◆ PROBLEM REQUIREMENTS
Go through the lines below, tally those that include the word "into", and give only the tally.

(EXERCISE INPUT Opens)

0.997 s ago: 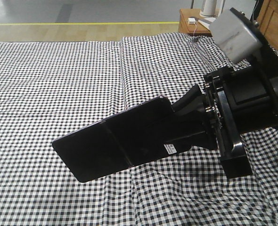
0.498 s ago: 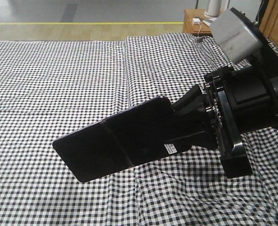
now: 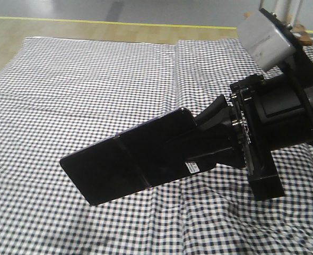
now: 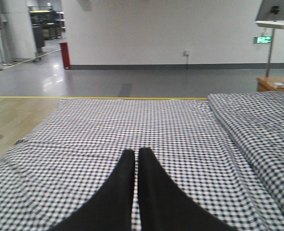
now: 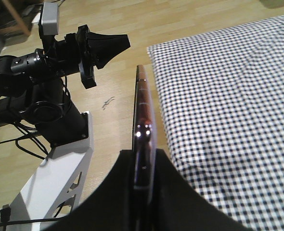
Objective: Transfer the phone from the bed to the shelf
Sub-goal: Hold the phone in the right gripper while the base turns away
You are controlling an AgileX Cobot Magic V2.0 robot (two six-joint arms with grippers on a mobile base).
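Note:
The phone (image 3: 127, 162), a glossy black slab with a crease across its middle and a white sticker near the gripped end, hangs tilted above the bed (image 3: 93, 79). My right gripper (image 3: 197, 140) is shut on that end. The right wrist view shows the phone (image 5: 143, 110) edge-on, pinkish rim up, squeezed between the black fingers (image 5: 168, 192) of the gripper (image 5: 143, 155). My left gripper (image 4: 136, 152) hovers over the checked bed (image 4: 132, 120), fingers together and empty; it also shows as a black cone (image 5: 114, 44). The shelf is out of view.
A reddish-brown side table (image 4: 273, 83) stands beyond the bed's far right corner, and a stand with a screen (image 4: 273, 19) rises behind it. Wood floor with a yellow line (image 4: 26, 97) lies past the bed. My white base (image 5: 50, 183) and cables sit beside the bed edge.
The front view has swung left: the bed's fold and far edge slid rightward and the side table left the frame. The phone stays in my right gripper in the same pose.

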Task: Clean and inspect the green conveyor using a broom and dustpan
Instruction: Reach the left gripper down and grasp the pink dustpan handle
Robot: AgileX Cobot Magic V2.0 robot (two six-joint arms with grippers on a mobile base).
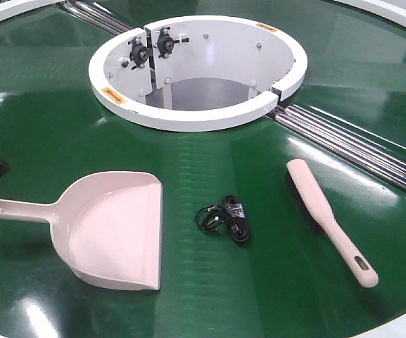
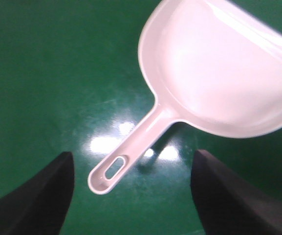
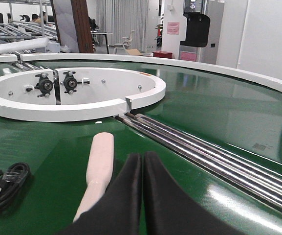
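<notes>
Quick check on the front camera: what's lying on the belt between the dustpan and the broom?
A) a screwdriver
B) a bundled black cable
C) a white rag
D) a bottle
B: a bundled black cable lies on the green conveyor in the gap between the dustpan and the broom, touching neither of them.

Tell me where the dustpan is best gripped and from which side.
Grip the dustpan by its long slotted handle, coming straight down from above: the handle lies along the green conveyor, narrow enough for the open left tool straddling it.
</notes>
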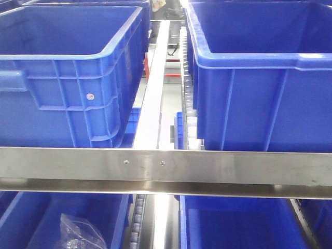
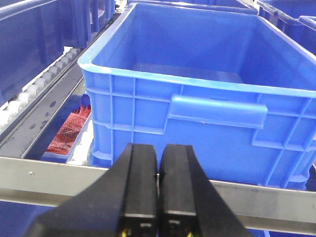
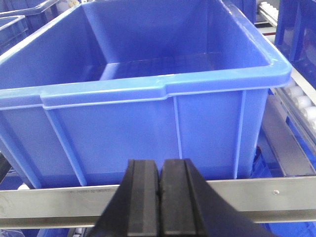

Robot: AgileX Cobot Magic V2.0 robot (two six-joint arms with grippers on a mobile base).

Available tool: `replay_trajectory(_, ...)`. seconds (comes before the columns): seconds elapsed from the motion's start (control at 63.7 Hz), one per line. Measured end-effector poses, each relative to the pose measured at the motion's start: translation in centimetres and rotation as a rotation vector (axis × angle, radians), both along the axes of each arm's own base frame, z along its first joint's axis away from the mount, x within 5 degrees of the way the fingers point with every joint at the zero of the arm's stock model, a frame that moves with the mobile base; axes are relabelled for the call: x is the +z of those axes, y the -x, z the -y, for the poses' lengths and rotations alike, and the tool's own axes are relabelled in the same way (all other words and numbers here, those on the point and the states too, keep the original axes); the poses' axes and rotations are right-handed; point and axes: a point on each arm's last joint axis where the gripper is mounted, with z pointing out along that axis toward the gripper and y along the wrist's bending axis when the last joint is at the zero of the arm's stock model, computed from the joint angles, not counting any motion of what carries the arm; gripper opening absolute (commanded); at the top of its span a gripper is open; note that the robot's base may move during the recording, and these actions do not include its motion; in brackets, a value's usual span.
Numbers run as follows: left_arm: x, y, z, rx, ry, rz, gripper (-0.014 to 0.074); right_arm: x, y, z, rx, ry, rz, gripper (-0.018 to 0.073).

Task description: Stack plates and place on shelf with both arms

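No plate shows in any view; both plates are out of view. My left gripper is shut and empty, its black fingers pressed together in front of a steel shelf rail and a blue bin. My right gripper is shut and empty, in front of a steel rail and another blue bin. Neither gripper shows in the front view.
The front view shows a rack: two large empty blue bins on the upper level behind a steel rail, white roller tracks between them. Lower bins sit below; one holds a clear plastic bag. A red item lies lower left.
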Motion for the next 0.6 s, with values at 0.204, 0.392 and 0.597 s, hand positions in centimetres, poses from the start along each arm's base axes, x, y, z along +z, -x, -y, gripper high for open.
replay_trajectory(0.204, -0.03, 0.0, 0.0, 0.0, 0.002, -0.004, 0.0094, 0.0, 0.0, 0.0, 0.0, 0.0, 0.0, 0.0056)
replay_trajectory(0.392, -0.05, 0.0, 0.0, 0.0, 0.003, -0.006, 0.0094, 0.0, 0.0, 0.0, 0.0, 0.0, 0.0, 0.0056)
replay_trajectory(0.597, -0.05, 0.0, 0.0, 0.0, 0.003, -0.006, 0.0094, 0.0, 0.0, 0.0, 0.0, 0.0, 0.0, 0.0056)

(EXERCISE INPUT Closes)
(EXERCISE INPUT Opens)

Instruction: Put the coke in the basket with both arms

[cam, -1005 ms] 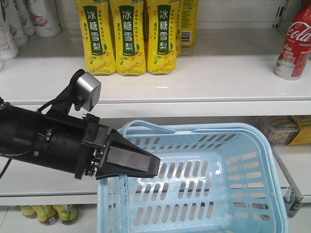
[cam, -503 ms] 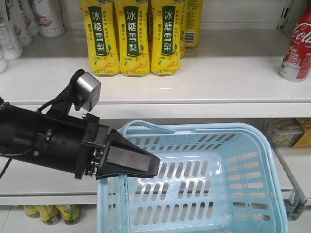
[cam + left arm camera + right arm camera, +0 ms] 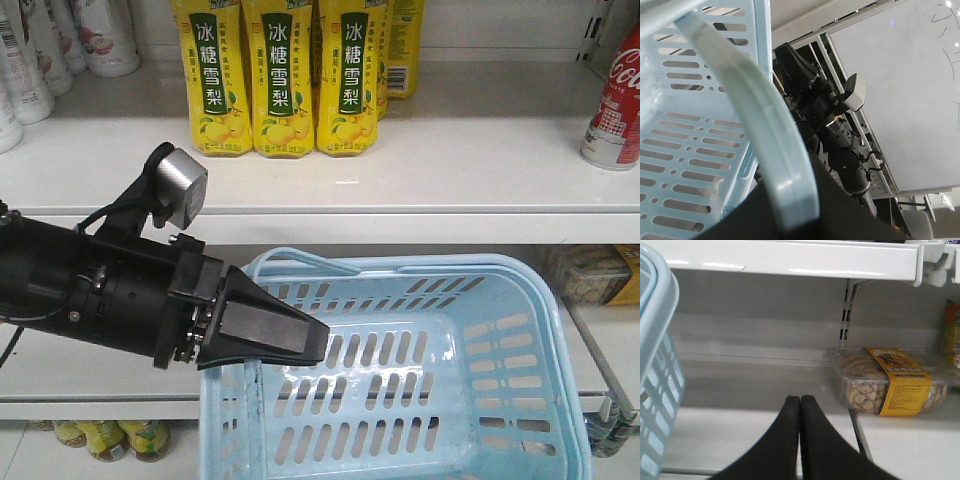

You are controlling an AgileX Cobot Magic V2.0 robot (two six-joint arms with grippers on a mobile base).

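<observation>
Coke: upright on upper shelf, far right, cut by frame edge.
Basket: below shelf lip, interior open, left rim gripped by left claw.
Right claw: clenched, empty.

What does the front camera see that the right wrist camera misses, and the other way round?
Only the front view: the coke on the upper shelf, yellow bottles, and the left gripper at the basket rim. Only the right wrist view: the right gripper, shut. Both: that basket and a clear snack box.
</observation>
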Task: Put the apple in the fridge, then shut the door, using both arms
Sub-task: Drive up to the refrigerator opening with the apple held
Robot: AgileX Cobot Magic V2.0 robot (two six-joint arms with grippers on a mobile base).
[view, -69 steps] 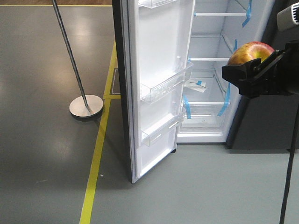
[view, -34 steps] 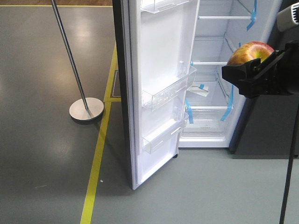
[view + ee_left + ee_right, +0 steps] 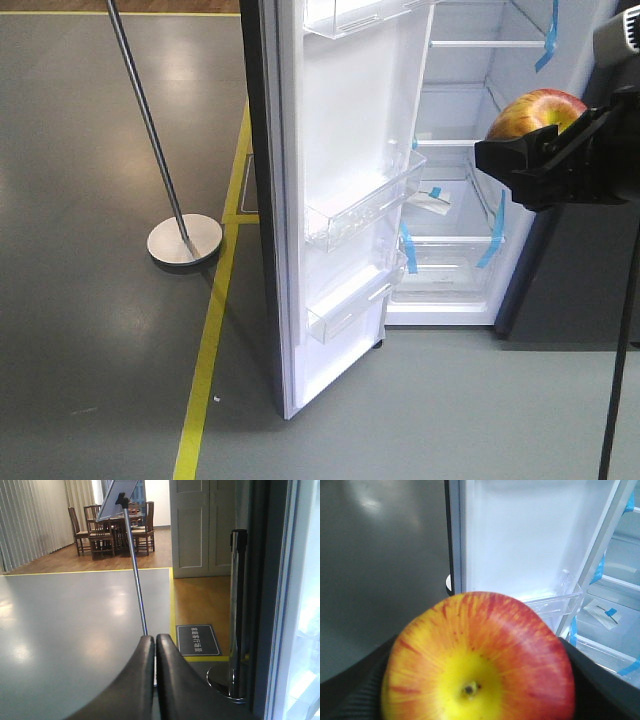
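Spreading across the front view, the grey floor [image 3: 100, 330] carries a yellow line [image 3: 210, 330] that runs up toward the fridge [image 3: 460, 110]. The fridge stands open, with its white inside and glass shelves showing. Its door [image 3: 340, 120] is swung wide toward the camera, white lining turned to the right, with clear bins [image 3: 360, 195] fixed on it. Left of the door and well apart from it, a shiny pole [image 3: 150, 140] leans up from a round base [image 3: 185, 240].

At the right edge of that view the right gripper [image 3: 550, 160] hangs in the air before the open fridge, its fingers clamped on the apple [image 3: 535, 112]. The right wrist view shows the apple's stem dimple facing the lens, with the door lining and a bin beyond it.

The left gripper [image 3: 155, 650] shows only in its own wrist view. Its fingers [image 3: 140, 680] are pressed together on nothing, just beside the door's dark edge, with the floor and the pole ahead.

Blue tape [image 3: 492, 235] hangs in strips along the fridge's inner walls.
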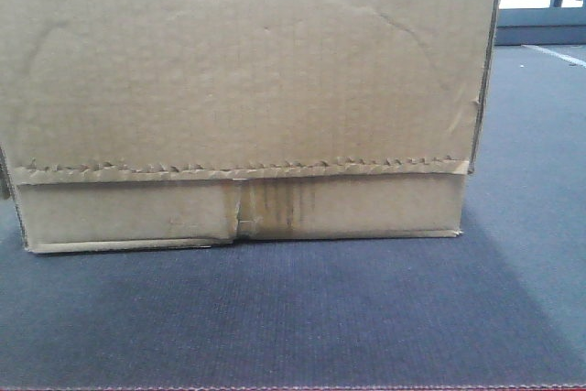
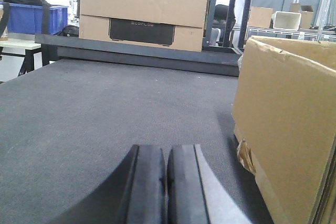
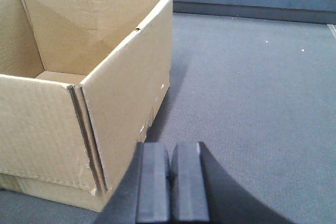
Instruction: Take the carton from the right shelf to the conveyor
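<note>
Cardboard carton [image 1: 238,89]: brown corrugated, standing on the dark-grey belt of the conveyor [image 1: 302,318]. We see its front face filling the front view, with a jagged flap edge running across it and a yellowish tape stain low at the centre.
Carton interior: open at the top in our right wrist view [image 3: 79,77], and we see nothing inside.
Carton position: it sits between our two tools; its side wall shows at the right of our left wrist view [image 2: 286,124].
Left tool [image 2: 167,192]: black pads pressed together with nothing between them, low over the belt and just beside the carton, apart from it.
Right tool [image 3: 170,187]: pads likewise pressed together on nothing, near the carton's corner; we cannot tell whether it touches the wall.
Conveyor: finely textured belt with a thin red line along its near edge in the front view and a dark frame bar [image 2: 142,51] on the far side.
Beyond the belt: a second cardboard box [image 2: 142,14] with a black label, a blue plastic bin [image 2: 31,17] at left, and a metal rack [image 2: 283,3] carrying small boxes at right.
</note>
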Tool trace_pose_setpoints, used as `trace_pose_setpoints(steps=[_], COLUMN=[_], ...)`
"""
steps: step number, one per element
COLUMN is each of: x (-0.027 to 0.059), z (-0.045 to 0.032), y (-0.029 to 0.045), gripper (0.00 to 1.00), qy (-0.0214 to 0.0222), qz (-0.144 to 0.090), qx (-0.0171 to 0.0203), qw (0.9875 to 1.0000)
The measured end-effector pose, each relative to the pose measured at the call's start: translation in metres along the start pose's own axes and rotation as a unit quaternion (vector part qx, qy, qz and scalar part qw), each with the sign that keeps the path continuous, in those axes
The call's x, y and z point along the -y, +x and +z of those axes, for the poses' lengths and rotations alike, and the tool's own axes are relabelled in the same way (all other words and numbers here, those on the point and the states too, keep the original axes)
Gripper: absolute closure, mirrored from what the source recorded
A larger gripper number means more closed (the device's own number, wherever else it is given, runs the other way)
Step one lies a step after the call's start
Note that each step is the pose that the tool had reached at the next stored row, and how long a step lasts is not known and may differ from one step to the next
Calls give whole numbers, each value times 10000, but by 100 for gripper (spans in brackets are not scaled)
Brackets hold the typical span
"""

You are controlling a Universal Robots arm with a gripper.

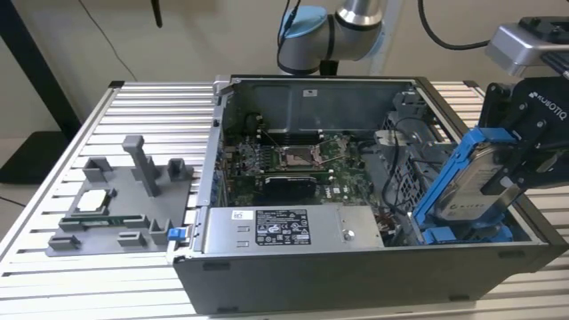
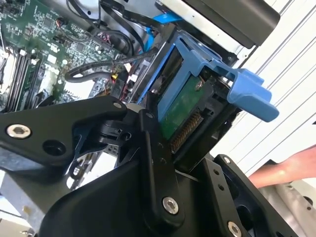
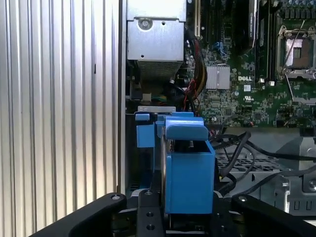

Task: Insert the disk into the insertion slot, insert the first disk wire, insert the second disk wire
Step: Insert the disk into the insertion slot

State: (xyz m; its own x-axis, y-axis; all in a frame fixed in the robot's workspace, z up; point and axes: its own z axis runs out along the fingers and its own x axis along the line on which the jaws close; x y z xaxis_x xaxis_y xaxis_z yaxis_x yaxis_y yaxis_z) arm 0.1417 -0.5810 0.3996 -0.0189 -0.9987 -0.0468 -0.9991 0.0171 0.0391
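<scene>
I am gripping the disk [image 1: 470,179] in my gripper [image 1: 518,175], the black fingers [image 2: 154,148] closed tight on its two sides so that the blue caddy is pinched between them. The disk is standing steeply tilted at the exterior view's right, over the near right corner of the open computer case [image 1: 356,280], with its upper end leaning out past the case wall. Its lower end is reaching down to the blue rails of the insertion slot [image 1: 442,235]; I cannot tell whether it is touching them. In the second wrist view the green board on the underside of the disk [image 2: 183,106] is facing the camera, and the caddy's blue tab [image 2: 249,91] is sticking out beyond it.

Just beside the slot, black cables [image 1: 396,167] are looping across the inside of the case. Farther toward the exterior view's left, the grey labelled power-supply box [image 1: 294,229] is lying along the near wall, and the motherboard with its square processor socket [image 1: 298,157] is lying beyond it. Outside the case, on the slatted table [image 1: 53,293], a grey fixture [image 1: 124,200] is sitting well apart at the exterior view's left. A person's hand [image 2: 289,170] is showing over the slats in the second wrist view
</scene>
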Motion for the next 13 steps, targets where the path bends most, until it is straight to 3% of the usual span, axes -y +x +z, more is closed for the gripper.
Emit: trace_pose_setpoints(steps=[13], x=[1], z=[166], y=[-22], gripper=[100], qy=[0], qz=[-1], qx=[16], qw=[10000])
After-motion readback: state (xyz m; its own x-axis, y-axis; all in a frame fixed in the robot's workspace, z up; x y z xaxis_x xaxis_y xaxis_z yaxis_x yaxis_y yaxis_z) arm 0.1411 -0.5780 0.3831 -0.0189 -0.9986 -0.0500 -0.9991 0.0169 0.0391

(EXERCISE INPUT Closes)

◆ ANSWER TO THIS TASK
2